**TASK DESCRIPTION**
Report the number of lines in the entries below that include the word "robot", and nothing else.

Saved data entries:
+ + + +

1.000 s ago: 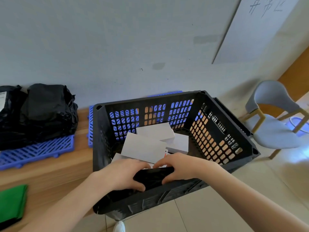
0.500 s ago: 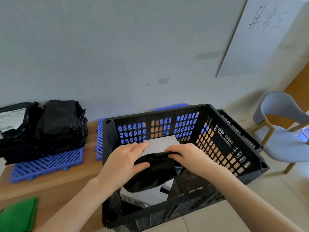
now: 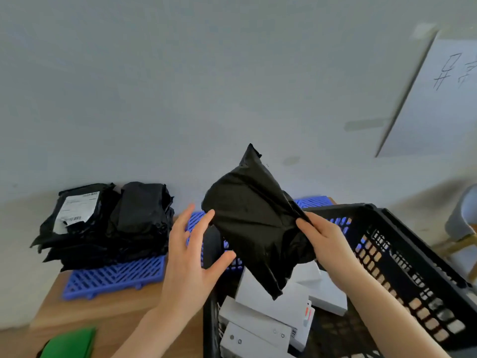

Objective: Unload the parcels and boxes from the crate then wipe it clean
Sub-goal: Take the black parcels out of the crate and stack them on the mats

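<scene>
A black plastic parcel (image 3: 254, 223) hangs in the air above the black crate (image 3: 402, 254). My right hand (image 3: 325, 244) pinches the parcel's right edge. My left hand (image 3: 192, 251) is spread flat, fingers straight, its fingertips touching the parcel's left side. Several white boxes (image 3: 268, 311) lie inside the crate, under the parcel.
A stack of black parcels (image 3: 108, 223), one with a white label, sits on a blue grid pallet (image 3: 113, 277) on the wooden surface at the left. A green cloth (image 3: 69, 343) lies at the bottom left. A grey chair (image 3: 462, 223) stands at the far right.
Both hands have lifted the black parcel out of the crate and up to the left. My left hand has let go and spread open. The view has turned left.
</scene>
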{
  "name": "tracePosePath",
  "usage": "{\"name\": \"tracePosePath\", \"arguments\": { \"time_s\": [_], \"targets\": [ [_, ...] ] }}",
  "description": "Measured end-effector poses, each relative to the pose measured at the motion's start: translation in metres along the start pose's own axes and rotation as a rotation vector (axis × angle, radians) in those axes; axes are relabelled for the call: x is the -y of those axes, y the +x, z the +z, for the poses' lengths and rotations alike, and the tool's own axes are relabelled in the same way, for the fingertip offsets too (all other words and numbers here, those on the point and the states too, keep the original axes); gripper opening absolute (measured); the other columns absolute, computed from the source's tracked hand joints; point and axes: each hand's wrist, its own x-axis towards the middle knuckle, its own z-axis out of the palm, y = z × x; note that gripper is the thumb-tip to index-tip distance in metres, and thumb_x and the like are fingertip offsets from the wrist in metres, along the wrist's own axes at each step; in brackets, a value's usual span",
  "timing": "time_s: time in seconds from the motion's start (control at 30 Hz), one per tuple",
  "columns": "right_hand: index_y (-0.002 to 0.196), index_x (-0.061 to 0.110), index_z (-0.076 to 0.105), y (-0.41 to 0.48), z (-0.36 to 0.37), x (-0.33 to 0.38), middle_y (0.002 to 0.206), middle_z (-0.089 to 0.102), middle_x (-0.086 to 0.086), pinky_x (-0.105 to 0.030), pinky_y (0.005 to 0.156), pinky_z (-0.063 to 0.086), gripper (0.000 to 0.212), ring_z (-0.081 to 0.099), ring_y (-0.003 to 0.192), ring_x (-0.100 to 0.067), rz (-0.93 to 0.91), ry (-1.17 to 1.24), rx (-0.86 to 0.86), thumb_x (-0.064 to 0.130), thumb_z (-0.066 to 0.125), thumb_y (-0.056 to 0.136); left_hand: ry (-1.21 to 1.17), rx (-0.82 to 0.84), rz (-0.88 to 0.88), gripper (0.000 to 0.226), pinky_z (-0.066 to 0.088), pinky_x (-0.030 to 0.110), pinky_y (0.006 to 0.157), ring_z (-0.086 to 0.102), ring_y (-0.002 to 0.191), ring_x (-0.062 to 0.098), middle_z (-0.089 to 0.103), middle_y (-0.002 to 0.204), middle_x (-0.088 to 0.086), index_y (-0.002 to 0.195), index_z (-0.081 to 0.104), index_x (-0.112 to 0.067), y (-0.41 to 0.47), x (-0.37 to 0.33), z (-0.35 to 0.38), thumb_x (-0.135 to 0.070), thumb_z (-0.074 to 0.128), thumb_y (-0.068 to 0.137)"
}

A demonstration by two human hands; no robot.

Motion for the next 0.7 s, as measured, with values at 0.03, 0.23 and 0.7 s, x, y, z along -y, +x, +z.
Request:
{"name": "tracePosePath", "arguments": {
  "time_s": [0.03,0.23,0.7],
  "targets": [
    [0.094,0.027,0.071,0.003,0.010,0.001,0.088,0.072,0.003,-0.035,0.076,0.051,0.021,0.068,0.087,-0.017,0.009,0.036,-0.001,0.025,0.051,0.098,-0.040,0.017,-0.033,0.071,0.038,0.051,0.111,0.020,0.146,0.010,0.015,0.157,-0.014,0.143,0.022,-0.057,0.000,0.005,0.000,-0.066,0.058,0.082],
    [0.095,0.035,0.072,0.040,0.096,0.012,0.096,0.074,0.005,-0.037,0.082,0.054,0.025,0.070,0.094,-0.014,0.057,0.178,0.007,0.022,0.051,0.099,-0.199,0.124,-0.122,0.081,0.034,0.025,0.112,0.020,0.144,-0.001,0.011,0.156,-0.025,0.144,0.013,-0.062,0.014,0.056,-0.020,-0.083,0.050,0.074],
    [0.119,0.024,0.064,0.133,0.322,0.016,0.105,0.071,0.013,-0.029,0.088,0.052,0.025,0.065,0.101,-0.003,0.157,0.048,0.212,0.020,0.048,0.101,0.019,0.015,-0.330,0.071,0.029,0.026,0.114,0.030,0.140,-0.002,0.031,0.149,-0.023,0.131,0.043,-0.051,0.061,0.240,-0.099,-0.025,0.082,0.077]
  ]
}}
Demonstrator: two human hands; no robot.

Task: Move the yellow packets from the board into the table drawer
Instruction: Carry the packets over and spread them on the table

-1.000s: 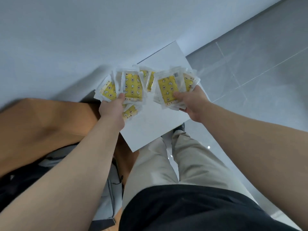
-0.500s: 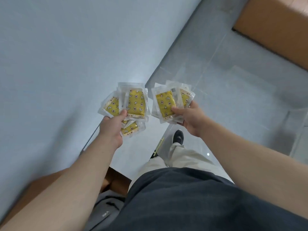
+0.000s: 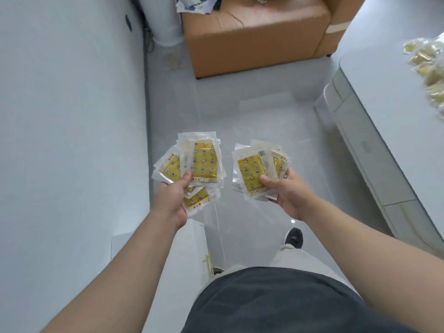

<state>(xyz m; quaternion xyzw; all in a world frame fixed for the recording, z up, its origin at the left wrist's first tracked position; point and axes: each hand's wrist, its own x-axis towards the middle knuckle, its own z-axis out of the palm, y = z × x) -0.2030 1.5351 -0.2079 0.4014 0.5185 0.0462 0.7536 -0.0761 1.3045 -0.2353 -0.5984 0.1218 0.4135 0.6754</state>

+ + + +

**EXERCISE SOLUTION**
2